Residents of villages in the Greater Noida region of Uttar Pradesh [ Images ] have threatened to launch a protest over being inadequately compensated for losing land to the new Formula One circuit coming up in the area.
The race is scheduled to take place on October 30.
The residents are upset over the construction of the inaugural F1 track, claiming that they were misled into believing that the land was being acquired for industrialisation or public projects that would provide jobs.
However, Greater Noida authorities say the Buddh International Circuit is part of a multi-billion dollar project to develop a huge swathe of land.
"We are protesting against the F1 race because we do not see any benefit for the villages from this. The village had given its land for industries. The notice that was sent to the villages said their land was being acquired for industrialisation. But that land is passed on to builders who construct huge projects, construct racing tracks or make jails -- like they have built one in our village," one of the villagers, Yogesh Nagar, said.
Village elders say the loss of land coupled with the absence of any alternative employment could lead young people to crime.
"Our land is gone. What will we do? What will the village youth do now? They will get into criminal activities, commit robberies, begin stealing," said Dharamveer, an elder from Kasba Dhankaur.
Developers say the new complex will include a cricket stadium, golf courses, a hockey stadium and a tennis academy, along with residential apartments and offices.
Village schoolteacher Manoj Kumar is still not happy.
"Our land was bought for industrialisation but the state authorities cheated the villagers and they are now constructing flats and sports arenas on that land which is of no benefit to the villagers. If they had created some commercial structures then we could have got employment and even offered our houses for rentals and that would have meant overall prosperity for us villagers," said Kumar.
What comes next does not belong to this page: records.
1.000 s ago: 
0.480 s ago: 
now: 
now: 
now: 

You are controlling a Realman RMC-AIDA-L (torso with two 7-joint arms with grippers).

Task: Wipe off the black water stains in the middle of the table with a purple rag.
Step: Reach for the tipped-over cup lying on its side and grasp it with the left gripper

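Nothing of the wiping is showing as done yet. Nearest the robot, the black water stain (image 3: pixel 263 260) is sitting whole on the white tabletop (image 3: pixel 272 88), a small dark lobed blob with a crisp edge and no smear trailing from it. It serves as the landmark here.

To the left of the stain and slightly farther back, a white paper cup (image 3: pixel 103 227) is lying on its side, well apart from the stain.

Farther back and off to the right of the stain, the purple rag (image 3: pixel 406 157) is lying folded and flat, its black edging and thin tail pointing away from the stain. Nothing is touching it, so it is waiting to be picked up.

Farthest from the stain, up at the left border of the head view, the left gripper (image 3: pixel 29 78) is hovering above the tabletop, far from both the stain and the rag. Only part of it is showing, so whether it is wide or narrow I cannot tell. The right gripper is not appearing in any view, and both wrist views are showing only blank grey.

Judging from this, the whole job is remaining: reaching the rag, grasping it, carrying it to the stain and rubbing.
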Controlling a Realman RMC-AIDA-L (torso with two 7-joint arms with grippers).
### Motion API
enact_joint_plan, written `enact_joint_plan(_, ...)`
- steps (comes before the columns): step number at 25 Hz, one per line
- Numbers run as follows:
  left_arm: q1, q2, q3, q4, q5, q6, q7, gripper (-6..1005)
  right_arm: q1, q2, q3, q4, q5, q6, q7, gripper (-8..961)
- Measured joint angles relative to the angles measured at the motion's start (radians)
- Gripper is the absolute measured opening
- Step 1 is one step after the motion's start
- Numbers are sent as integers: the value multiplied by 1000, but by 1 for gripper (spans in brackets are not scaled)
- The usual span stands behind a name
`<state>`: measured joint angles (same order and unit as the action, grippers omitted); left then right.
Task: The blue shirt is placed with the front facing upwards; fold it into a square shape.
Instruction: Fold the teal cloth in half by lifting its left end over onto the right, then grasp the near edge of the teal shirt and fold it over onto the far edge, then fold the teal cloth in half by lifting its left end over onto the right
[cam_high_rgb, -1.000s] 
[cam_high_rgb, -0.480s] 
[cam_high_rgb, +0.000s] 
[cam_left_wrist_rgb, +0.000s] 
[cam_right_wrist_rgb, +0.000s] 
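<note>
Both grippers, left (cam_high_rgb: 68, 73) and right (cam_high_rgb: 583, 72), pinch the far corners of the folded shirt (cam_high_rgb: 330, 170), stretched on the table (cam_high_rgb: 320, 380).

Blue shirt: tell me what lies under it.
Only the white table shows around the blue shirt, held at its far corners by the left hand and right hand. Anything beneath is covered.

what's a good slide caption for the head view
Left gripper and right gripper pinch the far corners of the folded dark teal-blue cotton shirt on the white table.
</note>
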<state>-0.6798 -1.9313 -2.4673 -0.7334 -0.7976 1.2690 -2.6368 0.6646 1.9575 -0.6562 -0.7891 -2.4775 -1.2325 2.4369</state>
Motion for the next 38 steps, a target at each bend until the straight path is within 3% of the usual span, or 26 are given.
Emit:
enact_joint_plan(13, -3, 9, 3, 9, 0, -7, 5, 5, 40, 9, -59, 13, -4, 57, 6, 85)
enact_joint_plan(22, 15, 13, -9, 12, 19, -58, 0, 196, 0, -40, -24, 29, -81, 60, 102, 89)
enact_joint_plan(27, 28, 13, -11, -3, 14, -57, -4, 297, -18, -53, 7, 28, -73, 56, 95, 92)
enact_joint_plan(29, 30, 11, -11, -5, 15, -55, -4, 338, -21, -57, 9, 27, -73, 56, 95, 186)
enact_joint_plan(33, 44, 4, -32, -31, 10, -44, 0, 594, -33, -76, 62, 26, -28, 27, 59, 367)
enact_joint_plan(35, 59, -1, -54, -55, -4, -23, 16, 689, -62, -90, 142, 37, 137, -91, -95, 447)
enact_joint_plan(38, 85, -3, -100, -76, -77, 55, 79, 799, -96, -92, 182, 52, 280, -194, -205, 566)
He also said the track had severed village links to the main roads, making commuting harder.
Representatives of the new circuit said they had no direct dealing with the villagers as the F1 organisers had bought the land from the Uttar state authorities.
Some people, however, have welcomed the development for pushing up land prices and producing new opportunities.
"I think our country is progressing and this is a symbol of that progress. India [ Images ] is holding a race for the first time and this is a sign of development which is good," said Sunil Nagar, a local real estate agent whose earnings have soared.